In the past I have suffered almost complete system lockups for extended periods because a combination of large torrents, qBittorrent, Windows, and low-speed HDDs caused huge IO locks. I could see in Task Manager that my HDDs were writing at full speed (still higher than my download speed, of course). Even when I had disabled the option to preallocate files, and even if I enabled the option to download sequentially, this still occurred. If you google around you can find similar reports tracing this behavior down to a limitation in libtorrent.

I have never encountered this issue on other OSes, and I'm not sure if this has been fixed; last time I encountered this was probably a couple years ago, and I haven't used Windows much since then.

I used to run hundreds of torrents on early 2000s hardware and it was fine. Not sure what the problem is, but it's not the bittorrent protocol.

[–] bsquared@lemmy.dbzer0.com 1 points 1 year ago

I did notice some sluggishness when I used to torrent on my previous computer which had an HDD. I have sinced moved all torrenting to my NAS because it's always on, so I don't need to worry about turning on the torrent client (it's just always on)

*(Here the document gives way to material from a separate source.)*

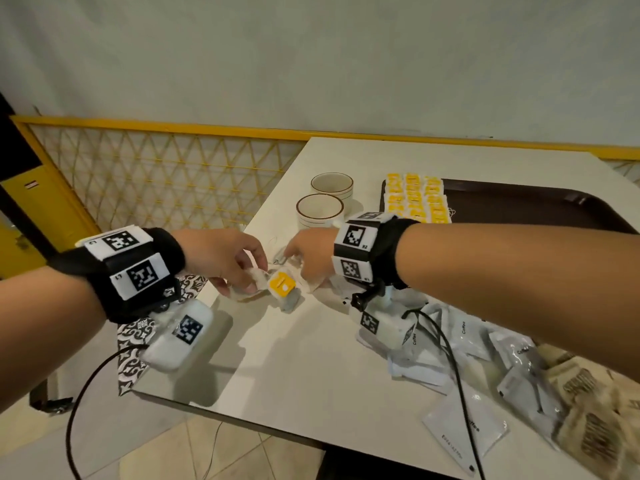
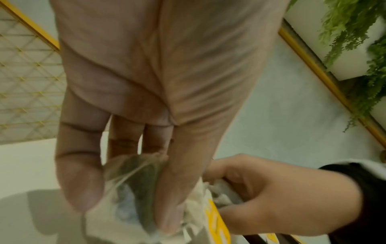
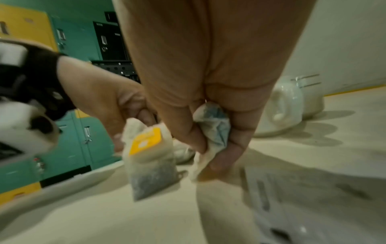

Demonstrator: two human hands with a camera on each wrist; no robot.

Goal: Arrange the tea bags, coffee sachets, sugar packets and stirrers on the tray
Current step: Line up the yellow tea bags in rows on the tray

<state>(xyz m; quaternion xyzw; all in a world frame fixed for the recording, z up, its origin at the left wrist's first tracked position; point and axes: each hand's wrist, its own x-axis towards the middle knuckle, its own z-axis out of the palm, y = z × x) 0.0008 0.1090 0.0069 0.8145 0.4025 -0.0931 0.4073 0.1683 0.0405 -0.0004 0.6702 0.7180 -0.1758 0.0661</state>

[–] Pyrrhichios@feddit.uk 1 points 1 year ago

I was having real issues for ages with torrent activity causing issues on my home network, and tried all the usual things - e.g. Limiting bandwidth use, limiting number of connection, disabling DHT and the like - but for me, the culprit turned out to be the VPN, and specifically the use of a traditional openvpn based connection. Switching to Wireguard made a transformative difference. No issues since.

[–] totallynotfbi@lemm.ee 1 points 1 year ago

Question: does your iMac have a hard drive or an SSD? My mom still uses our old iMac, and whenever the hard drive is being used extensively (while downloading something, for example), the whole computer will be really sluggish.

I’m pretty sure all of the 2020 iMacs are SSD-only, so I doubt that’s what’s causing your bottleneck.